■ **Exercise prompt**
Retype the listing in full. Change nothing.
--*--
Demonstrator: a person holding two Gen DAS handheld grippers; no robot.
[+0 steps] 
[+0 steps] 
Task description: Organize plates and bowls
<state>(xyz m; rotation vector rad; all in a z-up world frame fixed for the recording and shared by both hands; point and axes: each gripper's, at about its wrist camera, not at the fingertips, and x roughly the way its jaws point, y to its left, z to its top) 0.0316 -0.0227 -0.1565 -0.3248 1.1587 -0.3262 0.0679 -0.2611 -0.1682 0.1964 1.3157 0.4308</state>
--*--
■ **Solution**
Demonstrator: a person holding two Gen DAS handheld grippers; no robot.
[+0 steps] 
[+0 steps] 
Task description: Organize plates and bowls
<state>(xyz m; rotation vector rad; all in a z-up world frame fixed for the recording and shared by both hands; point and axes: each gripper's, at about its wrist camera, not at the fingertips, and x roughly the way its jaws point, y to its left, z to its top) 0.0316 -0.0227 -0.1565 -0.3248 1.1587 -0.3262 0.0679 -0.2611 -0.1682 0.1964 1.3157 0.4308</state>

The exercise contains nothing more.